EXERCISE INSTRUCTIONS:
In the data below, find each line that contains the word "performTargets" and copy it.

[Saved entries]
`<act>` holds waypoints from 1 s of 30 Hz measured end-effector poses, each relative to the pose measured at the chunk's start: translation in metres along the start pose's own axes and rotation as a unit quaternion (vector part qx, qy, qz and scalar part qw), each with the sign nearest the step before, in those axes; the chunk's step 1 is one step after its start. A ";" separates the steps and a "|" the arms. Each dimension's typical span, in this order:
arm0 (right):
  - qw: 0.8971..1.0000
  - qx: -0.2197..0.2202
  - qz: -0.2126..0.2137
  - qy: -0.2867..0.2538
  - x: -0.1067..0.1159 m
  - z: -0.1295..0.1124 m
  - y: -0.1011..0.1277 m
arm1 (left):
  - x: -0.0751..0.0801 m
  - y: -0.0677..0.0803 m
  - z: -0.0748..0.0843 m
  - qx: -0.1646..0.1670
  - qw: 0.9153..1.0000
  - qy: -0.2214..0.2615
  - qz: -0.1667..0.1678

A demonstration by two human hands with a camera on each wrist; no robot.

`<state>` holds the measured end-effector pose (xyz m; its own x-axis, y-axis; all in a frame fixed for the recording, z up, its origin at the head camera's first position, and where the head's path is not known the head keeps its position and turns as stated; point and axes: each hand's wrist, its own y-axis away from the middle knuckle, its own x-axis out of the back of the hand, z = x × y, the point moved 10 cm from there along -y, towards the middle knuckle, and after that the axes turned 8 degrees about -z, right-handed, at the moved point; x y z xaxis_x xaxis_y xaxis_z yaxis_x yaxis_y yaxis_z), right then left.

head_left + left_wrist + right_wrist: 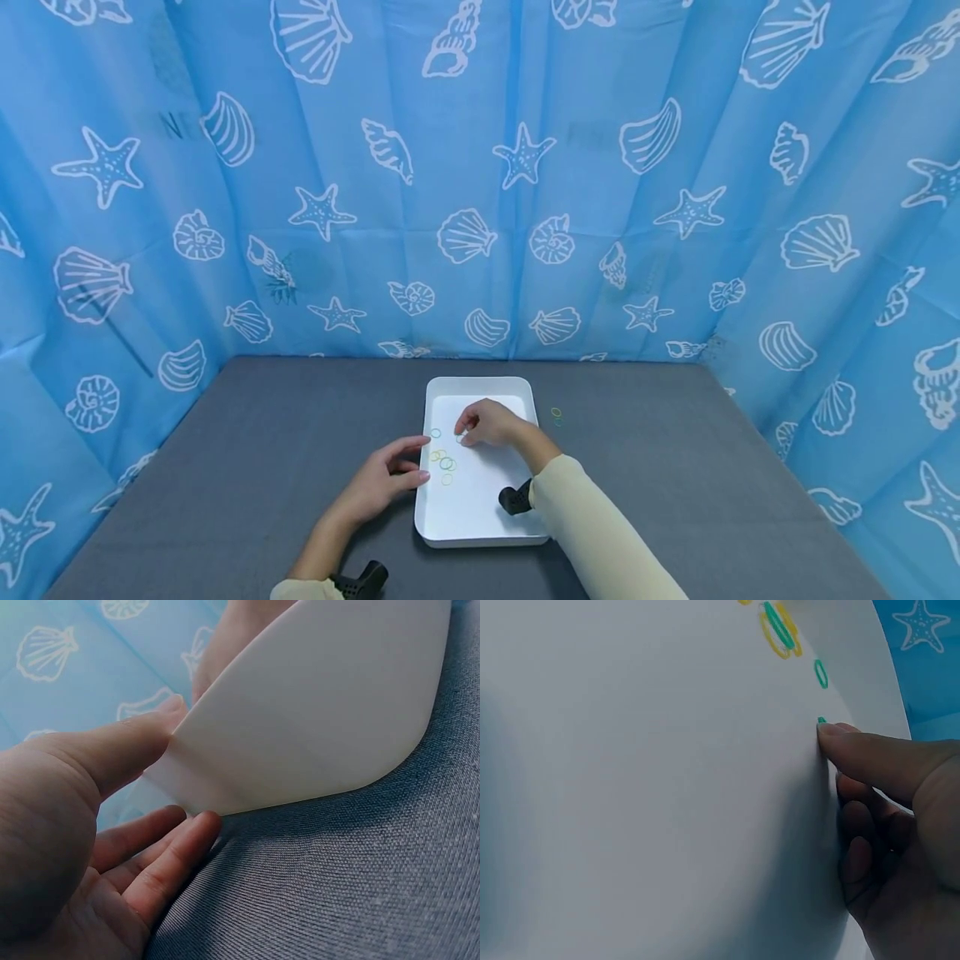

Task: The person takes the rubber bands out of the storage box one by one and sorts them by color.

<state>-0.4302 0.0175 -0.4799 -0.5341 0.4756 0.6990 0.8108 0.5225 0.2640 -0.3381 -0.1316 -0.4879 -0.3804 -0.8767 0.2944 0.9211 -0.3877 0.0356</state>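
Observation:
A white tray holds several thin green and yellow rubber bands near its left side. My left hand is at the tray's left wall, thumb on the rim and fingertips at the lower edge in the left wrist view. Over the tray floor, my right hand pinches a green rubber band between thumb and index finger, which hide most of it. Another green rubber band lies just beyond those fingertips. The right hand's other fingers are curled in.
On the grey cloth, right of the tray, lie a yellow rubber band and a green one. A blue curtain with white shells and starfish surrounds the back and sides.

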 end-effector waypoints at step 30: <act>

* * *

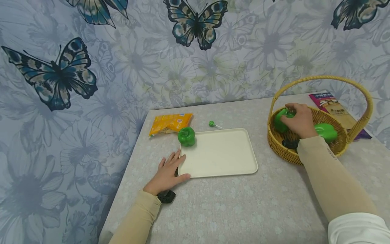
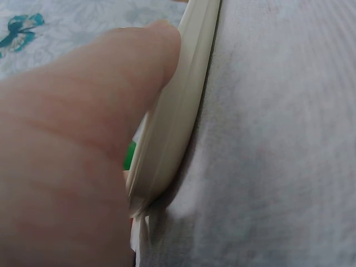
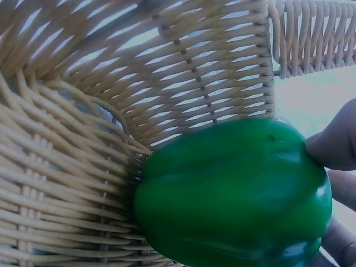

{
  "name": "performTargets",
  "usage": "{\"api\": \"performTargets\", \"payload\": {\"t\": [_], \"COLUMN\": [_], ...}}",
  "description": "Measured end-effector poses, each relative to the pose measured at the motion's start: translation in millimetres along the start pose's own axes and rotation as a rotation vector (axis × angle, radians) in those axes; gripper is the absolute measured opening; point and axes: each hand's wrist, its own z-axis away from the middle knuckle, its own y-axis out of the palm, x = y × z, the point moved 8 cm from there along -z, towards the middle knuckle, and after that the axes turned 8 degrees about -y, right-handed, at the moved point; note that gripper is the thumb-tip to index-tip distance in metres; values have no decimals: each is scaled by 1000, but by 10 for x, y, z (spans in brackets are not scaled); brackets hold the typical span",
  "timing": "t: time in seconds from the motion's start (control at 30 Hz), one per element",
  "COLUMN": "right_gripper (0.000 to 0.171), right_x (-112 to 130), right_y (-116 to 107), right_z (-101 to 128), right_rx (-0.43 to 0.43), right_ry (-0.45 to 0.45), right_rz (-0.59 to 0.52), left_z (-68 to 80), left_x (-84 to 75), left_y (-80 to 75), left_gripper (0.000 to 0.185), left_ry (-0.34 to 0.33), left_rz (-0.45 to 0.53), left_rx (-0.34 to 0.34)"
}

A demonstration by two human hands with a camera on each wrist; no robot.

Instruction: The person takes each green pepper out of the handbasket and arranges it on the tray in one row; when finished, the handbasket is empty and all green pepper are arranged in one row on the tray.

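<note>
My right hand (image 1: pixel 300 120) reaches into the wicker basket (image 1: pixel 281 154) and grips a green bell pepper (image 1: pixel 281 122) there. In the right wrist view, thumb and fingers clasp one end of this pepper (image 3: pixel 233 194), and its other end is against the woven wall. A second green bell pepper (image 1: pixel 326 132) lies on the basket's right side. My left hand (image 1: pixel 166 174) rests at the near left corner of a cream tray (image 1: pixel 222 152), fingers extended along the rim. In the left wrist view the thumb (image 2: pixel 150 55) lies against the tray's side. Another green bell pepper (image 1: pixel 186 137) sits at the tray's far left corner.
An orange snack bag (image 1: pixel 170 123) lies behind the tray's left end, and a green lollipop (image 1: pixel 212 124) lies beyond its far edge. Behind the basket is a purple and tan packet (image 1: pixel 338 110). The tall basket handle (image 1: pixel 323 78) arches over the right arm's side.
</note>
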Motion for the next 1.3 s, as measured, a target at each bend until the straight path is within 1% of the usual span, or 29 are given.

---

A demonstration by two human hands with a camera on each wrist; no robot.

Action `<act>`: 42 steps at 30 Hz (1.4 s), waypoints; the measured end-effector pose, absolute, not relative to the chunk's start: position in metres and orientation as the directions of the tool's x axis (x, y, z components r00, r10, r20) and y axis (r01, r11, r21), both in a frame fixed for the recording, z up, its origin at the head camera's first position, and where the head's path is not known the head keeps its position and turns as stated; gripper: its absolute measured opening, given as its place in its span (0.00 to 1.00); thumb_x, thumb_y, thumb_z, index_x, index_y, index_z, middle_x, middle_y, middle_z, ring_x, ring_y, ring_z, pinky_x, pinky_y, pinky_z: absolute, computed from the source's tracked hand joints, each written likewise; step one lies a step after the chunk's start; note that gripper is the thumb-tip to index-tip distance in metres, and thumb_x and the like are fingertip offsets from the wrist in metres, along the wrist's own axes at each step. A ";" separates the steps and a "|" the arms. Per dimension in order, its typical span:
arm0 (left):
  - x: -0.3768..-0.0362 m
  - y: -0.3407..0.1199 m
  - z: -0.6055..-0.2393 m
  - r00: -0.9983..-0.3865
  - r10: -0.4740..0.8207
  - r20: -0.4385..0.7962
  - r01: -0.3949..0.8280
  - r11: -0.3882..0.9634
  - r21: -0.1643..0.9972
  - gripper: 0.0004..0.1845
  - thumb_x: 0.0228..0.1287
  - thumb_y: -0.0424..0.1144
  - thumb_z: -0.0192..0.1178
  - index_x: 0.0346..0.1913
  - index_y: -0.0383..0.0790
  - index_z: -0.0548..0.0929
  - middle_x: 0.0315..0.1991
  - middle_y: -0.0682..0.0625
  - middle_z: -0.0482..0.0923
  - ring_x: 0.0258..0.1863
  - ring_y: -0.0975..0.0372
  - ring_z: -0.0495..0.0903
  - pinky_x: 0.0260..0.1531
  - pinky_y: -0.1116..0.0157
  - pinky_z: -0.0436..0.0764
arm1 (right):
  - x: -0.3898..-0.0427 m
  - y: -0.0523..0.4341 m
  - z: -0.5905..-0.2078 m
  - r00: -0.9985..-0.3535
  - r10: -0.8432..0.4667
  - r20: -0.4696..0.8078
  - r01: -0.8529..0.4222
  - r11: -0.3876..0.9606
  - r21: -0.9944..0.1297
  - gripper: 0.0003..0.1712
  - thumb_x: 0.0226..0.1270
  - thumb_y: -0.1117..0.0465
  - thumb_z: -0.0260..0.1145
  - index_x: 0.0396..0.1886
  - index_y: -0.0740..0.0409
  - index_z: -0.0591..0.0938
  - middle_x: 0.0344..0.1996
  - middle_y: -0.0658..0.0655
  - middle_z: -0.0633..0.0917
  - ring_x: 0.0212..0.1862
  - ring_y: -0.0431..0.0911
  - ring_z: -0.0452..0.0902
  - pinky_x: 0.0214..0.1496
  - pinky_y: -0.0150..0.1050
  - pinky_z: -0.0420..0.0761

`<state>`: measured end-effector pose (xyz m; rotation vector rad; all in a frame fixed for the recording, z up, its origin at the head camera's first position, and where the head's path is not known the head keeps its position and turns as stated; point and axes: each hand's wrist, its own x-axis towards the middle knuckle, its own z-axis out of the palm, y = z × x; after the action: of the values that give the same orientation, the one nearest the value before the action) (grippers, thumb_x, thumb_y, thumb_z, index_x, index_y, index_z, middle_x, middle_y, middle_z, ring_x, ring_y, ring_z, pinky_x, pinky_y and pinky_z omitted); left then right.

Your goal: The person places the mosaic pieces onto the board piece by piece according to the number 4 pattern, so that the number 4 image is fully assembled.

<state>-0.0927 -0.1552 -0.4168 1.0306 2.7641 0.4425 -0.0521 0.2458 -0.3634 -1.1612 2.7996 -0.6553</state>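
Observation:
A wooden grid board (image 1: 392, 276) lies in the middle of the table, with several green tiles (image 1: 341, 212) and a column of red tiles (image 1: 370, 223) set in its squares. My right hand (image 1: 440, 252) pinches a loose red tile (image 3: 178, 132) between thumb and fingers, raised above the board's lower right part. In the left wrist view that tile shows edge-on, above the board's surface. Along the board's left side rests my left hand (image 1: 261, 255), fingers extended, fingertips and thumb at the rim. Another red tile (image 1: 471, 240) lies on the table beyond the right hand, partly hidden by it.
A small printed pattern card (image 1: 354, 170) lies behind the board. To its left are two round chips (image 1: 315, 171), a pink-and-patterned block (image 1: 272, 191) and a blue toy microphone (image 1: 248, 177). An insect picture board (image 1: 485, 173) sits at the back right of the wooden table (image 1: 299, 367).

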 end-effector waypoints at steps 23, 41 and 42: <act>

OUTPUT:
  "name": "performTargets",
  "usage": "{\"api\": \"performTargets\", \"payload\": {\"t\": [_], \"COLUMN\": [_], ...}}",

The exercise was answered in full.